A maioria das pessoas com quem falei pensa que a guerra continuará por muitos meses – até anos.”
Mego Terzian, coordenador-geral de MSF na região.

Risco de doenças mortais

Devido à falta de vacinas, estamos preocupados que haja um surto de sarampo ou meningite nas próximas semanas. O cólera também é um risco muito real devido à falta de água potável e saneamento.

Felizmente, de certa forma, não há grandes concentrações de pessoas em Cartum como havia antes da guerra, o que pode reduzir um pouco o risco, mas a realidade é que não há atividades de vacinação nem água própria para consumo ou potável disponível. Também há falta de saneamento e de condições adequadas de higiene.

Notamos que o número de crianças que chegam com diarreia e desidratação aumentou, o que não era um problema comum antes da guerra, mas surgiu devido à má qualidade da água.

Além disso, apesar do clima quente, há um número significativo de crianças com pneumonia. As causas provavelmente são a falta de vacinas, bem como as más condições de saneamento. Com a chegada da estação chuvosa, consideramos também a possibilidade de um surto de malária nas próximas semanas.

Temos um número preocupante de crianças internadas com desnutrição grave. Algumas estão assim por falta de comida, outras porque contraem doenças e, como resultado, ficam com desnutrição.

Quando as crianças têm desnutrição junto com outras doenças, como malária, diarreia com desidratação e infecções respiratórias agudas, como pneumonia, sua condição pode se tornar crítica. Já tratamos alguns casos de malária grave, e entre os recém-nascidos temos um número significativo com sepse.

Embora tenhamos leitos suficientes para tratar o número de pacientes no momento, quando o período de alta nos casos de malária começar – e se o número de crianças que precisam de tratamento para desnutrição grave aumentar –, não teremos capacidade de atender às necessidades.

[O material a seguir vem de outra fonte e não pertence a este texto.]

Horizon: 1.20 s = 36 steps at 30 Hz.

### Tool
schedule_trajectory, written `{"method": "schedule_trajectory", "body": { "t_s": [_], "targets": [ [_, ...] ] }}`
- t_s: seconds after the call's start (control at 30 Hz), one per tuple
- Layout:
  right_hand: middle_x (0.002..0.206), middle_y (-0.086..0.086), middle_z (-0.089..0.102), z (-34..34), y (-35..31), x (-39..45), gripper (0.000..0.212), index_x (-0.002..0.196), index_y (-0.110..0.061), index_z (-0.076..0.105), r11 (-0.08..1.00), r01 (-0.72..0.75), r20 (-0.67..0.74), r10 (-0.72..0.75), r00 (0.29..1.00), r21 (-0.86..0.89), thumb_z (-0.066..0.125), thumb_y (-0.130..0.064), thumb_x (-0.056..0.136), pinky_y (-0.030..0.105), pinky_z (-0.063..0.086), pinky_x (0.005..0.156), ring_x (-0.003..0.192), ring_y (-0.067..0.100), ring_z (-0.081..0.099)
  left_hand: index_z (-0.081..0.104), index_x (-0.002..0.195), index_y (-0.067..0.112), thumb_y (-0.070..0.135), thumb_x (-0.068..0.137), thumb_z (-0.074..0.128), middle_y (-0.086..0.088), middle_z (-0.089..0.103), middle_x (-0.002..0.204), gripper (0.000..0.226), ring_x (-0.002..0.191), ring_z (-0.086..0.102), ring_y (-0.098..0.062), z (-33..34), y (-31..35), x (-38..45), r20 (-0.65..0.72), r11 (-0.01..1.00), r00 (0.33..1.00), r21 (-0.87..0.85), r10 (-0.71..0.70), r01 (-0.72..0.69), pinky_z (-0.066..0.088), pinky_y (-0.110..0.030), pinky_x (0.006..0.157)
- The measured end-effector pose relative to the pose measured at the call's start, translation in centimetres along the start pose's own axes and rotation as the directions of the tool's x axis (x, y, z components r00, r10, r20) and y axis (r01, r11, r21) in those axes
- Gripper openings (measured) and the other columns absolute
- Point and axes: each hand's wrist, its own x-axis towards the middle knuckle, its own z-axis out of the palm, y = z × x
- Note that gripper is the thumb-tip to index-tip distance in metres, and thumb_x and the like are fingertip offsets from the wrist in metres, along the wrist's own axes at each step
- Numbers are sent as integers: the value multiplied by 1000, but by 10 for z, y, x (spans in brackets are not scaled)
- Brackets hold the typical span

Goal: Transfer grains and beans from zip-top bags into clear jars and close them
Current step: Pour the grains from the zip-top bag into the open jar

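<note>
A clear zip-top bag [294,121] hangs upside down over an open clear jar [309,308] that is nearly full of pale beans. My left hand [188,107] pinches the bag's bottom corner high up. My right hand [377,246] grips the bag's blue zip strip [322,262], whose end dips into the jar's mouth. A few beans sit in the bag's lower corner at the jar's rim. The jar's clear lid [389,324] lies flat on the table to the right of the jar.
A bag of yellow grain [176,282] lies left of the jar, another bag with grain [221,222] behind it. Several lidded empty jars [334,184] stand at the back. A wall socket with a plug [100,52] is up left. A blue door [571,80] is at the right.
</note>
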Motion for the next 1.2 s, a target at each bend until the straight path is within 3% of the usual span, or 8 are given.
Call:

Doenças crônicas e o que vem em seguida

Somos uma das poucas estruturas de saúde que fornecem assistência a pacientes com doenças crônicas, como diabetes, asma e doenças cardiovasculares. Temos muitos pacientes com idades avançadas chegando, especialmente com complicações.

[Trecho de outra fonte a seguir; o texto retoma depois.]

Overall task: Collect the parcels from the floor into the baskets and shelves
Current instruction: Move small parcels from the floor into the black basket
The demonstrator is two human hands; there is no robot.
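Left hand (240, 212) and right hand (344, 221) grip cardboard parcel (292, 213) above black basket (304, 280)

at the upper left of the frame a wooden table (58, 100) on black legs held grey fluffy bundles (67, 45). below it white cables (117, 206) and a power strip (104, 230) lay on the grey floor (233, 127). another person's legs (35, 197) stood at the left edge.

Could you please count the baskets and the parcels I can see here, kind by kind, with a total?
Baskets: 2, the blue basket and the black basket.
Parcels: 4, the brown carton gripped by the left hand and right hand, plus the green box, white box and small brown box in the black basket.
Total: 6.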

Às vezes, vemos pacientes com diabetes já em idade avançada que chegam em coma por não terem conseguido obter insulina por causa dos conflitos. Por conta da falta de acesso a tratamento na cidade, ficam muito doentes e chegam até nós em condições de saúde críticas.

Uma coisa positiva é que, em Cartum, a taxa de mortalidade no hospital é inferior a 2%, o que é um grande sucesso para a equipe médica e logística, considerando as condições em que estão trabalhando.

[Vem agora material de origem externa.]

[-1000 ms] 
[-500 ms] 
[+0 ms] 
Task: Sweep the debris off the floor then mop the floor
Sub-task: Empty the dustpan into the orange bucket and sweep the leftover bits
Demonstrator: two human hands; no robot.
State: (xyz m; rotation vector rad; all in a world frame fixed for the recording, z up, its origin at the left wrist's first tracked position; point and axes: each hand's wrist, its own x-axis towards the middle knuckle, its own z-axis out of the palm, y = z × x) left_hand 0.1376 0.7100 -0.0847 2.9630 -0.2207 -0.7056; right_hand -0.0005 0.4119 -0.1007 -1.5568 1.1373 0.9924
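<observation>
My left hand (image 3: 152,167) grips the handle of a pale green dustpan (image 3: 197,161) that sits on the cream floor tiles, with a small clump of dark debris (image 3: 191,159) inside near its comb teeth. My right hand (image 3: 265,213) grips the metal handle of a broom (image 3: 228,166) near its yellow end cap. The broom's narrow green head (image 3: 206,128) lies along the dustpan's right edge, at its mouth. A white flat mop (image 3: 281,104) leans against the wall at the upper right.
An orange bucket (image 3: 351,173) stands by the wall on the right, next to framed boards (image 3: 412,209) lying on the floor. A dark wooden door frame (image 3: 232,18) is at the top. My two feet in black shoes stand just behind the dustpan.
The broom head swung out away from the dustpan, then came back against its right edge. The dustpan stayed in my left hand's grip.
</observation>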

Apesar dos problemas que enfrentam todos os dias – a falta de eletricidade, água e oxigênio, e às vezes a escassez de insumos específicos para anestesia e transfusões de sangue – conseguimos manter a equipe lá e continuar a fornecer cuidados de saúde de emergência para as pessoas.

No entanto, as condições em Cartum fazem com que a população fique muito desesperançosa. A maioria das pessoas com quem falei pensa que a guerra continuará por muitos meses – até anos.

 

MSF tem respondido à crise no Sudão desde que começou, em abril, e atualmente está trabalhando em 10 estados: Cartum, Al-Jazeera, Darfur Ocidental, Darfur do Norte, Darfur Central, Darfur do Sul, Al-Gedaref, Nilo Azul, Nilo Branco e Rio Nilo.